__Task material__:
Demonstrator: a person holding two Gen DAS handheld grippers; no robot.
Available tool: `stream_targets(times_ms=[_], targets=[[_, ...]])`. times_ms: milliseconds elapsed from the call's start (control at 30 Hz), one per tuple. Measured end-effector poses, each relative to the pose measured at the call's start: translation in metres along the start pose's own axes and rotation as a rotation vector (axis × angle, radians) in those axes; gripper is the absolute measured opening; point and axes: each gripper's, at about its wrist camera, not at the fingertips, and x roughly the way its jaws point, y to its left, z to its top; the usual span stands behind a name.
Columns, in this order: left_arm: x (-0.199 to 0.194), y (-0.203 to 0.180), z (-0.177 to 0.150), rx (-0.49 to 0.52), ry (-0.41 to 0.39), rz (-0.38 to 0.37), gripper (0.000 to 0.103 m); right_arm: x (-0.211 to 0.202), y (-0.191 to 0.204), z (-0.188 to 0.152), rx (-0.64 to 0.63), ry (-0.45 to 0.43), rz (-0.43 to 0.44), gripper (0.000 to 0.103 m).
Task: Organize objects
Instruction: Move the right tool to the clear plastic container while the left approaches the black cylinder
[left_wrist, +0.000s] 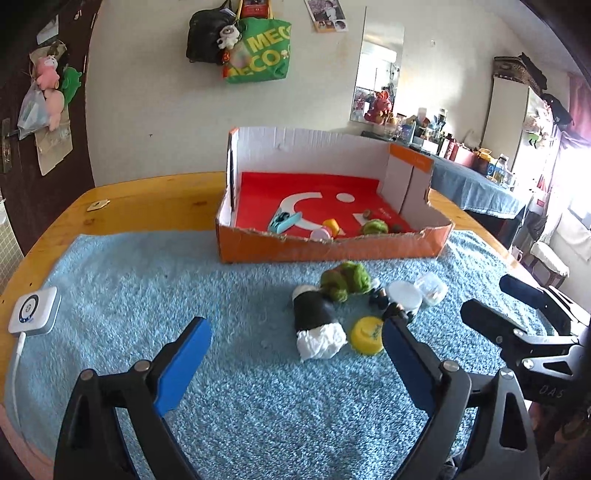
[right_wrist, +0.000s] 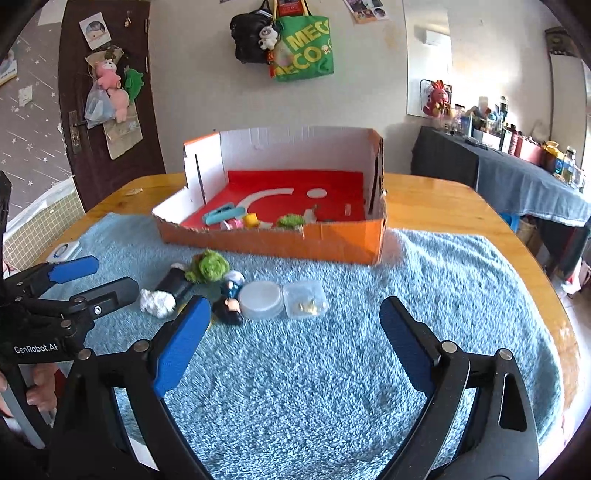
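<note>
On the blue towel (left_wrist: 147, 280) lie a black roll with white paper ends (left_wrist: 314, 314), a green plush (left_wrist: 345, 280), a yellow cap (left_wrist: 367, 334), small figurines (right_wrist: 231, 310), a round white-lidded jar (right_wrist: 260, 299) and a clear square box (right_wrist: 304, 299). Behind them stands an orange cardboard box (right_wrist: 295, 243) with several small toys on its red floor. My left gripper (left_wrist: 295, 326) is open just short of the roll and the cap. My right gripper (right_wrist: 295, 304) is open just short of the jar and clear box. Neither holds anything.
A white device (left_wrist: 35, 310) with a cable lies at the towel's left edge. The wooden table (right_wrist: 443, 206) shows around the towel. Beyond its right edge stands a side table under blue cloth (right_wrist: 517, 181), crowded with bottles. Bags hang on the back wall.
</note>
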Motion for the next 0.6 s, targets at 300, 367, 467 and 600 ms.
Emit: stream_targets(times_ms=[300,367,467,600], targets=[[0.011,0.006,-0.012,-0.02,0.038,0.013,0.096,0.014,0.001,-0.018,0.021,0.05,-0.006,0.094],[0.013,0.006,-0.013,-0.02,0.043,0.009,0.096,0.017,0.0,-0.02,0.031,0.058,-0.003,0.094],[0.016,0.005,-0.015,-0.017,0.053,0.009,0.096,0.02,-0.002,-0.023,0.044,0.071,0.001,0.094],[0.02,0.005,-0.017,-0.017,0.066,0.008,0.096,0.022,-0.002,-0.025,0.046,0.079,0.0,0.094]])
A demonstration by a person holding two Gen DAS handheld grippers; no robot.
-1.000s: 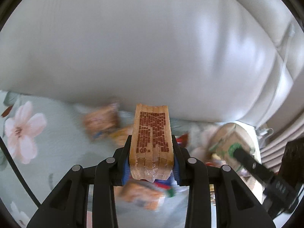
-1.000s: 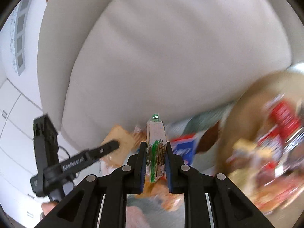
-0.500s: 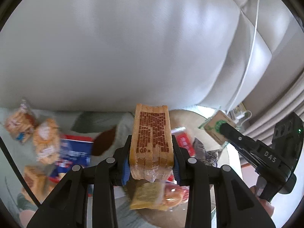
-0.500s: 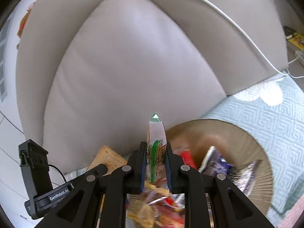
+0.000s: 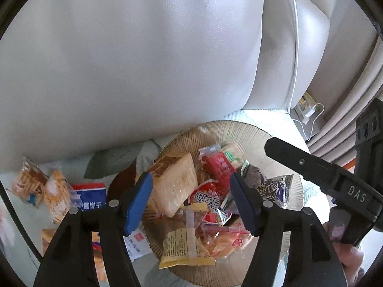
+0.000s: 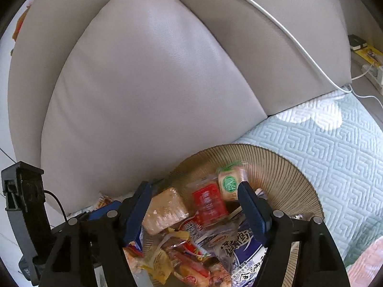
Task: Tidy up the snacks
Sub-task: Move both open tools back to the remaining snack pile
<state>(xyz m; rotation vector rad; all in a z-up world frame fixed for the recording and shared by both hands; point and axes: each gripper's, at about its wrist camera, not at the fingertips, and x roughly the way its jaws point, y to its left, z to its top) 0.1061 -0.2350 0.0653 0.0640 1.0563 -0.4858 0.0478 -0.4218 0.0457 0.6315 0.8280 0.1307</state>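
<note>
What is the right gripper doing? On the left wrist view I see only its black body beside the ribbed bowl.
Observer: On the right wrist view the right gripper is opening its jaws over the ribbed bowl, and nothing sits between the pads.
Operator: Any snack near its fingertips?
Observer: A green-label packet shows blurred in the bowl, just by the tip of the finger on the picture's right, clear of both pads.
Operator: What lies past the bowl on that side?
Observer: A pale blue quilted cover with a key pattern.
</note>
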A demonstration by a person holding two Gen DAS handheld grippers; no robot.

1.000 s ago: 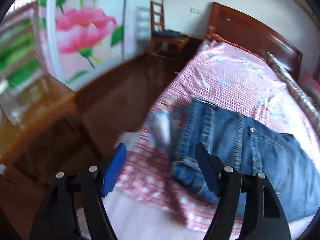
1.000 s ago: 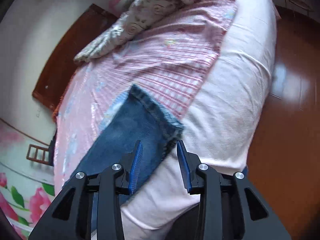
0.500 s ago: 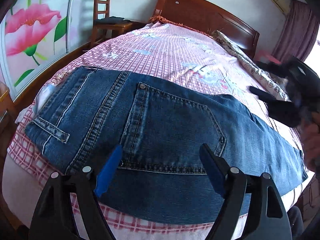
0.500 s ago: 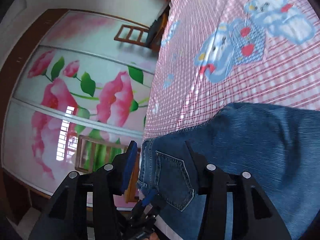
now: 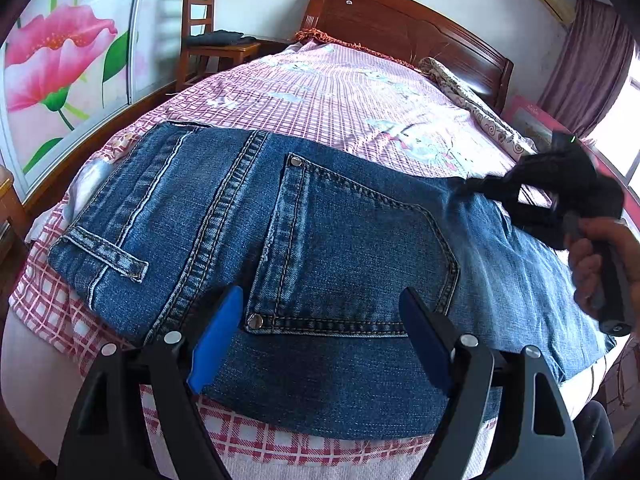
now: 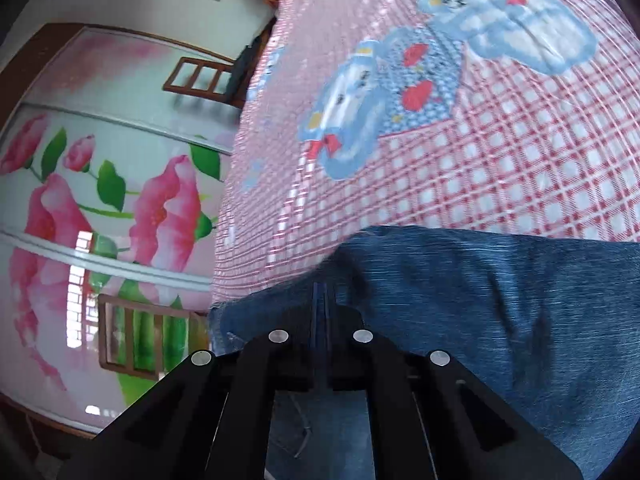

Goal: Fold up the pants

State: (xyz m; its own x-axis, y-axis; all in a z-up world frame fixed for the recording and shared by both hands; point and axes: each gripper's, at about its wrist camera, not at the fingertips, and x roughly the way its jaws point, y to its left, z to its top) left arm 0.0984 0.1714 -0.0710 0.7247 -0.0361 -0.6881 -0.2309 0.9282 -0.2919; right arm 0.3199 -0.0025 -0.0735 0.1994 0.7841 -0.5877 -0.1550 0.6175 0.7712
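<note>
Black right gripper [image 6: 322, 292] low over jeans [image 5: 320, 248]

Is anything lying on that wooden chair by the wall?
Yes, a dark folded item rests on the seat of the chair, which stands beside the headboard.

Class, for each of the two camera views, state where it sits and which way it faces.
Left wrist: on the left gripper, jaws open, facing up the bed toward the headboard over the jeans; the right gripper and hand show.
Right wrist: on the right gripper, jaws shut, facing across the checked sheet toward the flowered wardrobe.
Shared: jeans, sheet, wardrobe, chair.
</note>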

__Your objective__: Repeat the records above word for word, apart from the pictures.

__Result__:
Demonstrator: a person holding two Gen DAS handheld grippers; no robot.
Available tool: `stream_targets(times_ms=[_], targets=[[_, ...]])`. times_ms: milliseconds elapsed from the call's start (control at 30 Hz), one per tuple. Measured end-effector poses, each relative to the pose measured at the call's start: translation in metres along the start pose's own axes and rotation as a rotation vector (axis × angle, radians) in those axes; gripper is the absolute measured opening; point and axes: each gripper's, at about its wrist camera, not at the fingertips, and x roughly the way its jaws point, y to its left, z to its top; the usual span stands behind a name.
Columns, in this order: left_arm: x (-0.199 to 0.194), y (-0.203 to 0.180), z (-0.177 to 0.150), rx (-0.49 to 0.52), ry (-0.41 to 0.39), rz (-0.38 to 0.37), gripper (0.000 to 0.103 m); right_arm: x (-0.211 to 0.202), y (-0.191 to 0.204), z (-0.188 to 0.152), rx (-0.64 to 0.63), ry (-0.45 to 0.43), rz (-0.43 to 0.44), gripper (0.000 to 0.103 m).
Task: Organize objects
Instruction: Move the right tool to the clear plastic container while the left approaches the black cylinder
[left_wrist, +0.000s] 
[right_wrist, +0.000s] 
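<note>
On the blue towel (left_wrist: 147, 280) lie a black roll with white paper ends (left_wrist: 314, 314), a green plush (left_wrist: 345, 280), a yellow cap (left_wrist: 367, 334), small figurines (right_wrist: 231, 310), a round white-lidded jar (right_wrist: 260, 299) and a clear square box (right_wrist: 304, 299). Behind them stands an orange cardboard box (right_wrist: 295, 243) with several small toys on its red floor. My left gripper (left_wrist: 295, 326) is open just short of the roll and the cap. My right gripper (right_wrist: 295, 304) is open just short of the jar and clear box. Neither holds anything.
A white device (left_wrist: 35, 310) with a cable lies at the towel's left edge. The wooden table (right_wrist: 443, 206) shows around the towel. Beyond its right edge stands a side table under blue cloth (right_wrist: 517, 181), crowded with bottles. Bags hang on the back wall.
</note>
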Motion for the next 0.6 s, targets at 300, 367, 467 and 600 ms.
Emit: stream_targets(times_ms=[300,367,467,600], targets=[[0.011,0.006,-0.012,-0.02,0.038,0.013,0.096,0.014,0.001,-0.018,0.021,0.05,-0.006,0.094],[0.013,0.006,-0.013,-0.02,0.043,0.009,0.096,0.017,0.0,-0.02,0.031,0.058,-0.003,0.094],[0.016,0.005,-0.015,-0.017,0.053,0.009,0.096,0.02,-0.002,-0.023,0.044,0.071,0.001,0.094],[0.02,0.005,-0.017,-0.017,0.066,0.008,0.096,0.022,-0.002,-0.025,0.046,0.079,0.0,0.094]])
A demonstration by a person holding two Gen DAS handheld grippers; no robot.
-1.000s: 
-1.000s: 
-0.500s: 
-0.500s: 
+0.000s: 
+0.000s: 
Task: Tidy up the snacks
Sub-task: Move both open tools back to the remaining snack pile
<state>(xyz m; rotation vector rad; all in a z-up world frame fixed for the recording and shared by both hands; point and axes: each gripper's, at about its wrist camera, not at the fingertips, and x roughly the way its jaws point, y to its left, z to its top) 0.1061 -0.2350 0.0653 0.0640 1.0563 -0.4858 0.0478 -0.4218 0.0457 0.6315 0.8280 0.1307</state>
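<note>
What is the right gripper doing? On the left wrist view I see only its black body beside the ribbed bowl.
Observer: On the right wrist view the right gripper is opening its jaws over the ribbed bowl, and nothing sits between the pads.
Operator: Any snack near its fingertips?
Observer: A green-label packet shows blurred in the bowl, just by the tip of the finger on the picture's right, clear of both pads.
Operator: What lies past the bowl on that side?
Observer: A pale blue quilted cover with a key pattern.
</note>
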A demonstration by a person holding two Gen DAS handheld grippers; no robot.

1.000 s ago: 
1.000 s ago: 
0.500 s ago: 
0.500 s ago: 
now: 
now: 

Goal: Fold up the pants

State: (xyz m; its own x-axis, y-axis; all in a z-up world frame fixed for the recording and shared by both hands; point and axes: each gripper's, at about its wrist camera, not at the fingertips, and x roughly the way its jaws point, y to its left, z to its top) left arm 0.0984 0.1714 -0.0710 0.7247 -0.0361 -0.6881 -0.2309 0.9282 -0.2919; right arm 0.3199 -0.0025 -0.0735 0.1994 0.7841 -0.5877 -0.1550 0.6175 0.7712
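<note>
Black right gripper [image 6: 322, 292] low over jeans [image 5: 320, 248]

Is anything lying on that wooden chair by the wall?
Yes, a dark folded item rests on the seat of the chair, which stands beside the headboard.

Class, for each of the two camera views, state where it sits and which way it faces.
Left wrist: on the left gripper, jaws open, facing up the bed toward the headboard over the jeans; the right gripper and hand show.
Right wrist: on the right gripper, jaws shut, facing across the checked sheet toward the flowered wardrobe.
Shared: jeans, sheet, wardrobe, chair.
</note>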

A complete answer has now been given.